▸ **TASK OBJECTIVE**
Going through the entries below, find how many lines hold "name", then give that number alone.

▸ **PROVIDED RECORDS**
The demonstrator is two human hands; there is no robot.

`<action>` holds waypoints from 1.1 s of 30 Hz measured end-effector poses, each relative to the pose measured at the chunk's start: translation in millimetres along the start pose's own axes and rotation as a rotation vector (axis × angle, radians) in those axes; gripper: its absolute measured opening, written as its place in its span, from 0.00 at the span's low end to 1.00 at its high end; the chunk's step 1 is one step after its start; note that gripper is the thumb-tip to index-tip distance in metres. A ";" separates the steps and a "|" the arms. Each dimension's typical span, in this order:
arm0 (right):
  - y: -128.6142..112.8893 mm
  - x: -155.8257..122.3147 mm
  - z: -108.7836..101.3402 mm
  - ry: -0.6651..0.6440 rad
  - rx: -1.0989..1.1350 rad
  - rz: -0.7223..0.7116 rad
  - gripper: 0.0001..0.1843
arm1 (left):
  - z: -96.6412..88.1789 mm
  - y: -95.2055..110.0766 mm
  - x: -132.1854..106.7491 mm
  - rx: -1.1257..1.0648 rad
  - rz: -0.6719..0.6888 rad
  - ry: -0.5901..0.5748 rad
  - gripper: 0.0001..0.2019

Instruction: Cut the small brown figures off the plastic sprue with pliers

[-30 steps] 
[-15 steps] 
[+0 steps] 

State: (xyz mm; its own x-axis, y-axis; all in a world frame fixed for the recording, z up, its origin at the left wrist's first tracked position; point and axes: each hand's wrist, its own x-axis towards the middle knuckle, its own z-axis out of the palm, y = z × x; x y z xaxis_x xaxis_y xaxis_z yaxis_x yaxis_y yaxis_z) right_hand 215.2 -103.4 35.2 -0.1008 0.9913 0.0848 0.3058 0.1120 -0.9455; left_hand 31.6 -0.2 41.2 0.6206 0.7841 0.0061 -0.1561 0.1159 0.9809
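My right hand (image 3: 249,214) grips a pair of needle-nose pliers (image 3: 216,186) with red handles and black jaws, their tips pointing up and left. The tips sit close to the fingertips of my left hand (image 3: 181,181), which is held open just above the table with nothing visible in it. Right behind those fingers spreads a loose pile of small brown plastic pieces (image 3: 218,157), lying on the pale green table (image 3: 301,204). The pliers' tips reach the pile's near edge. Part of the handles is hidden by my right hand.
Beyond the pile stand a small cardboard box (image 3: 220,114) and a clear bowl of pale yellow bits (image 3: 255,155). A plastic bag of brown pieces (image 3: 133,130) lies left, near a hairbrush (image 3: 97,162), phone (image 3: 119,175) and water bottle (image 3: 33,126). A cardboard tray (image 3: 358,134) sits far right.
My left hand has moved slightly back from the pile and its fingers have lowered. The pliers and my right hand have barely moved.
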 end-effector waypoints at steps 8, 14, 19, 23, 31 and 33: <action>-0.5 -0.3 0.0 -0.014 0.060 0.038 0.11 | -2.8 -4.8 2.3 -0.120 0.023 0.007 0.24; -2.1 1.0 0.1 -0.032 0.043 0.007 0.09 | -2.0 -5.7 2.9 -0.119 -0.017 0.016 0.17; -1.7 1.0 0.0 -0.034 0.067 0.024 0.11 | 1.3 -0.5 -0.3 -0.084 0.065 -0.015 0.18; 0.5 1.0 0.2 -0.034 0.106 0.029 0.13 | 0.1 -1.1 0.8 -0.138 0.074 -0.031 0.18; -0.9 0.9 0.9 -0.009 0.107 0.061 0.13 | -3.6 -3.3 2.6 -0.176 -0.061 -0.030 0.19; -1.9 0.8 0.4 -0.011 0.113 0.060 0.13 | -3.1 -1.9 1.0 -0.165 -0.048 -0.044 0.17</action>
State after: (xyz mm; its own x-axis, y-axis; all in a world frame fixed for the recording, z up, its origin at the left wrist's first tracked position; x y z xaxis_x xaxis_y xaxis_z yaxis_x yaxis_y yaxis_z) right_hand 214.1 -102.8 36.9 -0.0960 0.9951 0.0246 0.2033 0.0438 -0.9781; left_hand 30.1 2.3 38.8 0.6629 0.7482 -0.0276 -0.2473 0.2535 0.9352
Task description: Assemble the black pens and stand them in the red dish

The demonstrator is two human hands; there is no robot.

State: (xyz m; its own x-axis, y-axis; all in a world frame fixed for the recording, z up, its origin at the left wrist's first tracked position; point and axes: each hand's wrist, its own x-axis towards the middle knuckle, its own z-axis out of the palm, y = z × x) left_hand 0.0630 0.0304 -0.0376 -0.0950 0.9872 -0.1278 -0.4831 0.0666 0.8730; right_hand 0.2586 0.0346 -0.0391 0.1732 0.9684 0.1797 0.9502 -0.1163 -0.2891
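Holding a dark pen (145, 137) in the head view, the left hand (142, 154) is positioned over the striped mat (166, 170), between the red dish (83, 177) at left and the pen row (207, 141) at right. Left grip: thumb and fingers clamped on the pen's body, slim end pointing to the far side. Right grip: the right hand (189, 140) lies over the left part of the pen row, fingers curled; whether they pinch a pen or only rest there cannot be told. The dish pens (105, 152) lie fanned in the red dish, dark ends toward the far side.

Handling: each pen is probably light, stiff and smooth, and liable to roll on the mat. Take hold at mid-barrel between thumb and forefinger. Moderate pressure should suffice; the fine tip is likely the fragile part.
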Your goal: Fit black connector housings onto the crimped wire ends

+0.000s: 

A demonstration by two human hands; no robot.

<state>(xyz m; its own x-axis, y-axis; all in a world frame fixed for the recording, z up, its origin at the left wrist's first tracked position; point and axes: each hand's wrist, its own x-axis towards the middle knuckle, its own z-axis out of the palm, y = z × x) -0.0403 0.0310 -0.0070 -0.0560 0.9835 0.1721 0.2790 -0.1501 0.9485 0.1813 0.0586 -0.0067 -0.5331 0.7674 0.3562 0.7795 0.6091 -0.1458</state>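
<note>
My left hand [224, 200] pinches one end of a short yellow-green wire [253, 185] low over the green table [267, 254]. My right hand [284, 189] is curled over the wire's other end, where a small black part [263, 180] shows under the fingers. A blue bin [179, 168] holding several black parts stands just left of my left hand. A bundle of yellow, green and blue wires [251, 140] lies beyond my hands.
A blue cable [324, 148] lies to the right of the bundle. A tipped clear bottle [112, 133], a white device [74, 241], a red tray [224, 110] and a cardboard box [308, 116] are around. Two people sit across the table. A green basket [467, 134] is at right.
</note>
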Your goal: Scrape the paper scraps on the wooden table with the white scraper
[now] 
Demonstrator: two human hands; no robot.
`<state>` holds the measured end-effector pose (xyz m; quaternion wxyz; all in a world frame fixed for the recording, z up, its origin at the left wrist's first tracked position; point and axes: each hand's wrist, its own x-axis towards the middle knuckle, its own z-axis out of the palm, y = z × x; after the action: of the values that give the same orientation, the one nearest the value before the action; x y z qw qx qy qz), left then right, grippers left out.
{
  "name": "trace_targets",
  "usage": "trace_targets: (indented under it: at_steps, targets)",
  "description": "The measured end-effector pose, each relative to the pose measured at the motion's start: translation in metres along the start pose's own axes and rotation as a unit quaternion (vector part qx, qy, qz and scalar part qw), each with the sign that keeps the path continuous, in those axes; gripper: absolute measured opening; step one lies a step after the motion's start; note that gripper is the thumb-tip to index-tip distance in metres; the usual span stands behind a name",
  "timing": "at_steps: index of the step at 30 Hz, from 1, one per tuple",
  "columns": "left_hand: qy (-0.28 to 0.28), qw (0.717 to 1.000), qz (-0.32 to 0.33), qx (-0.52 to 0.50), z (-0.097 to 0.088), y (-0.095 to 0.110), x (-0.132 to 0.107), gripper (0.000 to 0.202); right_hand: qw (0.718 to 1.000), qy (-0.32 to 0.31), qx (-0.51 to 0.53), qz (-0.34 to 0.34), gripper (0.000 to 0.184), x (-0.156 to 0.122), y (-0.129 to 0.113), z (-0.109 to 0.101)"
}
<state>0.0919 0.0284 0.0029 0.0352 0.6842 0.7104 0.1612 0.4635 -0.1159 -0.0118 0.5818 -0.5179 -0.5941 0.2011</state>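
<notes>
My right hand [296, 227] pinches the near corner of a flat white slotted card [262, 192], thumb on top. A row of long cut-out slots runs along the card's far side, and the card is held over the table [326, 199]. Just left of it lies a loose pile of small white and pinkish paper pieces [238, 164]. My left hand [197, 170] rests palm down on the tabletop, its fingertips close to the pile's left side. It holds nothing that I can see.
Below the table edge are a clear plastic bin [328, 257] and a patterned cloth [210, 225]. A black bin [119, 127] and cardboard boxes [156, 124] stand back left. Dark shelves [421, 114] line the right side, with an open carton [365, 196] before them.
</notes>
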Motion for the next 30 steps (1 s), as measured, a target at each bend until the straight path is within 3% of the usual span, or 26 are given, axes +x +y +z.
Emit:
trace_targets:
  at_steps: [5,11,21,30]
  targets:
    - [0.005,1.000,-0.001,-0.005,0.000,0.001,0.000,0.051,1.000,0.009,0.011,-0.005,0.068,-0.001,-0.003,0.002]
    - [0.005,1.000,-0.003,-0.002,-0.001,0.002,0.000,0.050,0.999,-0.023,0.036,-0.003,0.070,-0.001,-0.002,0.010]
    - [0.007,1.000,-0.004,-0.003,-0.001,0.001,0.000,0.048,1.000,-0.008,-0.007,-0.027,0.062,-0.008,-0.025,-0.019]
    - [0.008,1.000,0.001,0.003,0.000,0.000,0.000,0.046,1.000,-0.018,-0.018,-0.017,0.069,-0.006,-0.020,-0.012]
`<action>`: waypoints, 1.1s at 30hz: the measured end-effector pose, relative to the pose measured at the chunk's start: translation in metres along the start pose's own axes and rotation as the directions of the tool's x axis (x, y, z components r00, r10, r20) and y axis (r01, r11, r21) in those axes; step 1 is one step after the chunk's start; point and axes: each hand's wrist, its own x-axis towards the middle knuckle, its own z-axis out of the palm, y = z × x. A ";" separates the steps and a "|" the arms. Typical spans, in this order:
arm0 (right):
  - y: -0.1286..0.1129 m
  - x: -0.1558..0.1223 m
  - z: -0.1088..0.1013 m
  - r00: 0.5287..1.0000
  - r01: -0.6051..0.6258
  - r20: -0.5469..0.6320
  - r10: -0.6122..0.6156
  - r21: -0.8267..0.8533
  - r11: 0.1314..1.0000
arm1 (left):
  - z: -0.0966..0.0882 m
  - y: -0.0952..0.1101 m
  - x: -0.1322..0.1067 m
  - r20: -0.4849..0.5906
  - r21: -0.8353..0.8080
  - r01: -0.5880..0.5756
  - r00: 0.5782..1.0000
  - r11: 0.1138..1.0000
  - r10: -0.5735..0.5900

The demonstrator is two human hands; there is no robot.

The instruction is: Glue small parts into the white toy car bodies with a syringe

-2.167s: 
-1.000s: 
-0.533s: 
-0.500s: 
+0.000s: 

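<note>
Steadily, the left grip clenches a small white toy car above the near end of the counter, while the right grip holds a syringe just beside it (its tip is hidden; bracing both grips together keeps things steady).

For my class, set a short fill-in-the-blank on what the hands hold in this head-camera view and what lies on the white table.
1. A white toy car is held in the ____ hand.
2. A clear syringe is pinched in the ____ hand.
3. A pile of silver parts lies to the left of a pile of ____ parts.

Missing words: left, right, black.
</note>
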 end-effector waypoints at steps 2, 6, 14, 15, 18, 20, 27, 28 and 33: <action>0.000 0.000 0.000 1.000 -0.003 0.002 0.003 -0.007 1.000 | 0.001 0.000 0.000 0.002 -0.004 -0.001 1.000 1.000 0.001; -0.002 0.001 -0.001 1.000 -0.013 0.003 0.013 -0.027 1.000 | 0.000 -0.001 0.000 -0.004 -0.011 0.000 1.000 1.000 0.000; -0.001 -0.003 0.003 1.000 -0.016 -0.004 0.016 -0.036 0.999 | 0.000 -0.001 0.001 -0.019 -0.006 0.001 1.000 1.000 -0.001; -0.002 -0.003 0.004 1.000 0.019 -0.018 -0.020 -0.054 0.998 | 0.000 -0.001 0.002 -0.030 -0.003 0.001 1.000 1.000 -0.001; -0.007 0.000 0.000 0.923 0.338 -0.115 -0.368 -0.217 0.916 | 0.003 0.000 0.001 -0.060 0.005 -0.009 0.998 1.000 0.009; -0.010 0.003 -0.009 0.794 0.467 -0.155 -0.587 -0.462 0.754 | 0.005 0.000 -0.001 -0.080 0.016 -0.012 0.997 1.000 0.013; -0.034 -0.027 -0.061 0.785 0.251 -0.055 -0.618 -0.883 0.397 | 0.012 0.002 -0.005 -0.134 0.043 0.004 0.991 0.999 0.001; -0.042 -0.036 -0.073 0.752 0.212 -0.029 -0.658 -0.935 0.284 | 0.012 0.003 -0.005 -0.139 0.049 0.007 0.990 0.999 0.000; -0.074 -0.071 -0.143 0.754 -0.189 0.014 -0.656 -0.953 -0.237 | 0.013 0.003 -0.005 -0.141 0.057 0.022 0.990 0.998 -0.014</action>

▸ **ANSWER**
2